→ TASK DESCRIPTION: Please repeat the records below exactly, from the first line through the line containing "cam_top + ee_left", and nothing more.

--- SOURCE MATERIAL ---

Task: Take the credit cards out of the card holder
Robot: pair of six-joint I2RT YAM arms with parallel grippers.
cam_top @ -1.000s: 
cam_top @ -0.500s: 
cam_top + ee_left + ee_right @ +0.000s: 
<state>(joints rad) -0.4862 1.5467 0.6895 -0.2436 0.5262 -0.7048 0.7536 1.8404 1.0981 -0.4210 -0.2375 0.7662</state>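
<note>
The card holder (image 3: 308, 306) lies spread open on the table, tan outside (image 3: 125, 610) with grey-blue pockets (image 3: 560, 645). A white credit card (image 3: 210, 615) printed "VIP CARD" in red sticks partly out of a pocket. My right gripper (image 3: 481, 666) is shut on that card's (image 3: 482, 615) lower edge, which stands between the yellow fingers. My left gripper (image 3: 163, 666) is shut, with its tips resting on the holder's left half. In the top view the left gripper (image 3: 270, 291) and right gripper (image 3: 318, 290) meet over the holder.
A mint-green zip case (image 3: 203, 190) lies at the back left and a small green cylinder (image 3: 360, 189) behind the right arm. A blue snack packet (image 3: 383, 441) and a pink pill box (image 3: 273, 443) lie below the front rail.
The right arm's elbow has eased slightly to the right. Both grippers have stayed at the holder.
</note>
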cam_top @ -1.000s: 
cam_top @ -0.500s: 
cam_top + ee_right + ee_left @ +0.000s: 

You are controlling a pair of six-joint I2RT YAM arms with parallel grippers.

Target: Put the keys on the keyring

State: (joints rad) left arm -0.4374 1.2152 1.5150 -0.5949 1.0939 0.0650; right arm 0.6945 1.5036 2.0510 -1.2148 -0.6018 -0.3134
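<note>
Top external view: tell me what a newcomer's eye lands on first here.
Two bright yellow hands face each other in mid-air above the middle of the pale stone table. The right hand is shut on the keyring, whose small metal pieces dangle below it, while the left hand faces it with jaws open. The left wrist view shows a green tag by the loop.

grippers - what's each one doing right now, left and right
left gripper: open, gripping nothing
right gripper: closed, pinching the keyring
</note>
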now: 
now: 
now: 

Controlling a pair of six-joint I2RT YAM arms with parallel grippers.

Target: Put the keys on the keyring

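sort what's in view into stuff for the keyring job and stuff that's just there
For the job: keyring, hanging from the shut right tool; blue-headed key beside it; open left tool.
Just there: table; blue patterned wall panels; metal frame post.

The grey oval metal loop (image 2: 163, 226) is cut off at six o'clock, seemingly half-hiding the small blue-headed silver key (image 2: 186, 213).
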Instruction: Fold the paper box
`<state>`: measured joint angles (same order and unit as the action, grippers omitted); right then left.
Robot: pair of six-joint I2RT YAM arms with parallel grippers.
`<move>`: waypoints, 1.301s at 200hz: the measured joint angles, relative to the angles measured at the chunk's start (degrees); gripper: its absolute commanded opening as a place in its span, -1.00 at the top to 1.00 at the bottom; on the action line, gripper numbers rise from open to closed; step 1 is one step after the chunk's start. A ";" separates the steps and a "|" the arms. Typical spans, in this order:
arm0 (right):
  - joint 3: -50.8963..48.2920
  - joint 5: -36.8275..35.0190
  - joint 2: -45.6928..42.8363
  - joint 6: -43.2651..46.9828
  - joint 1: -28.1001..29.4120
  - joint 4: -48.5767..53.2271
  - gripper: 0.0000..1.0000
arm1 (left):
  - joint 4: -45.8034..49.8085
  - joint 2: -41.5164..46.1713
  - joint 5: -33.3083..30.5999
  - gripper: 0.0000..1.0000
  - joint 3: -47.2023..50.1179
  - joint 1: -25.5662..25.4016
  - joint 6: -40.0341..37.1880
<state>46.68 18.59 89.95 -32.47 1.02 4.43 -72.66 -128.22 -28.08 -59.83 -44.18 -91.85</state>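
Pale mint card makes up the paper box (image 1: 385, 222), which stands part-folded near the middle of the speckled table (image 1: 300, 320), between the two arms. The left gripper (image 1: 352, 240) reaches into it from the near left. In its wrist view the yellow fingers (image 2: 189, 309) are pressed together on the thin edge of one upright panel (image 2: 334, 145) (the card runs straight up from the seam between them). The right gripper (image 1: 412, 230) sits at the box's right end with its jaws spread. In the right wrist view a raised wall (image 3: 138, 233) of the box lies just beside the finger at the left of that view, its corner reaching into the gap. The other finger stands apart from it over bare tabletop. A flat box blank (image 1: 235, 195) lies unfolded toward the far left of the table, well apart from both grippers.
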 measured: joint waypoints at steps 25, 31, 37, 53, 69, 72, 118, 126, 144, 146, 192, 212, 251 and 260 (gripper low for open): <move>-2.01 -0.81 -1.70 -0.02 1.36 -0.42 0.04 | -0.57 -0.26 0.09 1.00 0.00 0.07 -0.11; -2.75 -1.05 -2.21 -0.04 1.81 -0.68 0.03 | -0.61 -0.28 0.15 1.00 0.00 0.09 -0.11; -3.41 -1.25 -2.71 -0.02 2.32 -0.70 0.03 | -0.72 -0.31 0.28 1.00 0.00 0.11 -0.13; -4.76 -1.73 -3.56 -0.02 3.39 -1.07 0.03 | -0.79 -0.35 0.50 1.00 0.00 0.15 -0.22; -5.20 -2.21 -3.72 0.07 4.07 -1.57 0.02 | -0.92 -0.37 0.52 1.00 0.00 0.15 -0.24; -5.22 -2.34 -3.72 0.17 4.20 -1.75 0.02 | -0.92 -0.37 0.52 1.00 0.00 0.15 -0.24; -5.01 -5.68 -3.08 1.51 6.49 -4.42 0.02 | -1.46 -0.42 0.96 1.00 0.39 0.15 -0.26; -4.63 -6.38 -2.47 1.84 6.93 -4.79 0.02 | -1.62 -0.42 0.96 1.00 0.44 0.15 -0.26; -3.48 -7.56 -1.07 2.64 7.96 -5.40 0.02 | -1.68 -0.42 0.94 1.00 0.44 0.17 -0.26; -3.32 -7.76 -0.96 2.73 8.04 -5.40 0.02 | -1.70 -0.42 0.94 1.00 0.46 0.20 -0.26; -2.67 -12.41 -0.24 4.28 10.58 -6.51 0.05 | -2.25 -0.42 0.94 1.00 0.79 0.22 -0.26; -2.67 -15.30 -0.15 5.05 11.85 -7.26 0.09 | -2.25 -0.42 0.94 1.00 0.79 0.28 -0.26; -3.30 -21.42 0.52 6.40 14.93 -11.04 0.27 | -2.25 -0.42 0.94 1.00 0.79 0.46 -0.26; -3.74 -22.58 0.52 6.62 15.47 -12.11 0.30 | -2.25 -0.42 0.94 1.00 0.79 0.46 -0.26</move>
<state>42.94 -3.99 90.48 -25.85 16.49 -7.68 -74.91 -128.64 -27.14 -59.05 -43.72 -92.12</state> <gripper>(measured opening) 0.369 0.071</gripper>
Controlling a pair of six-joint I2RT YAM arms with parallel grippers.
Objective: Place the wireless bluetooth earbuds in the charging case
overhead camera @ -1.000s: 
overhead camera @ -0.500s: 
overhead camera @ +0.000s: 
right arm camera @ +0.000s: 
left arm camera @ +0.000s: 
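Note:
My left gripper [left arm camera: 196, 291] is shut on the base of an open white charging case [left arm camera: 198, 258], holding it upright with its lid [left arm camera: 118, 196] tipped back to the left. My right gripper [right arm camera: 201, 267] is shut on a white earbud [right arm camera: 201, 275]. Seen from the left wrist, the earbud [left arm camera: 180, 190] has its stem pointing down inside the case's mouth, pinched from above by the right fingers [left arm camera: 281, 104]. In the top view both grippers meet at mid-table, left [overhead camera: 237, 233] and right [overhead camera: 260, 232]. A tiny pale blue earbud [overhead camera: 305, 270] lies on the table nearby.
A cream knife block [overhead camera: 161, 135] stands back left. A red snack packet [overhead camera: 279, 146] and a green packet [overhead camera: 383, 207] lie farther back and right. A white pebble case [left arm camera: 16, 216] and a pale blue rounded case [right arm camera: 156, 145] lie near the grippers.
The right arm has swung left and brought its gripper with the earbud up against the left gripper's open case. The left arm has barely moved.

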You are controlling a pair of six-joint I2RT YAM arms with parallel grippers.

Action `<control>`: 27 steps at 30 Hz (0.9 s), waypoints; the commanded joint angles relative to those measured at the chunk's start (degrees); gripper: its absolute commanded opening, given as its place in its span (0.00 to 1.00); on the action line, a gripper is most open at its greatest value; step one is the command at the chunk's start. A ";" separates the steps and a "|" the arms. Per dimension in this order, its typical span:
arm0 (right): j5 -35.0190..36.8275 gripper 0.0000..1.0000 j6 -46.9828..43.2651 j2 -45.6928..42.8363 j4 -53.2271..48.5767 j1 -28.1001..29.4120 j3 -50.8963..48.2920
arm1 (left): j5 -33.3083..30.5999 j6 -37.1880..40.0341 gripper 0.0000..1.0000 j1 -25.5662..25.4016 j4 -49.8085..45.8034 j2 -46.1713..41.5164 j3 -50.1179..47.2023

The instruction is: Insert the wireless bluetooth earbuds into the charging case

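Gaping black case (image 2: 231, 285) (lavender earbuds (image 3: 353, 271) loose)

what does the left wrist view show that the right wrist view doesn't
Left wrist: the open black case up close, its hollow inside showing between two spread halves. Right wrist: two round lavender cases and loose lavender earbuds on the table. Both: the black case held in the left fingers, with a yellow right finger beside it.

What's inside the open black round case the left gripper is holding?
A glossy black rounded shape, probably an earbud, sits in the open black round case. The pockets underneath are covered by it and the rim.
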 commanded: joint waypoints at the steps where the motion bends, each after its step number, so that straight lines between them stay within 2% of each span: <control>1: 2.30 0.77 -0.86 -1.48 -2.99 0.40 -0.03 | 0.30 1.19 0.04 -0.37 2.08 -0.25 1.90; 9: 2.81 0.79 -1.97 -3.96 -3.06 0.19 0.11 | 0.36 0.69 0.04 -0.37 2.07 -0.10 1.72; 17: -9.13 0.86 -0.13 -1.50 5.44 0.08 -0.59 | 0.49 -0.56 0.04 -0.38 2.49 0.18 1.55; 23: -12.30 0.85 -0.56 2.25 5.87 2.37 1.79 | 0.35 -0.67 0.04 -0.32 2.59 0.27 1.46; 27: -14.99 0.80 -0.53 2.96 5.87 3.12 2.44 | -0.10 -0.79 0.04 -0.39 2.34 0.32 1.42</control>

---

→ FINISHED TASK:
Task: Take the credit cards out of the card holder
Robot: pair of six-joint I2RT YAM arms with parallel grippers.
cam_top @ -1.000s: 
cam_top @ -0.500s: 
cam_top + ee_left + ee_right @ +0.000s: 

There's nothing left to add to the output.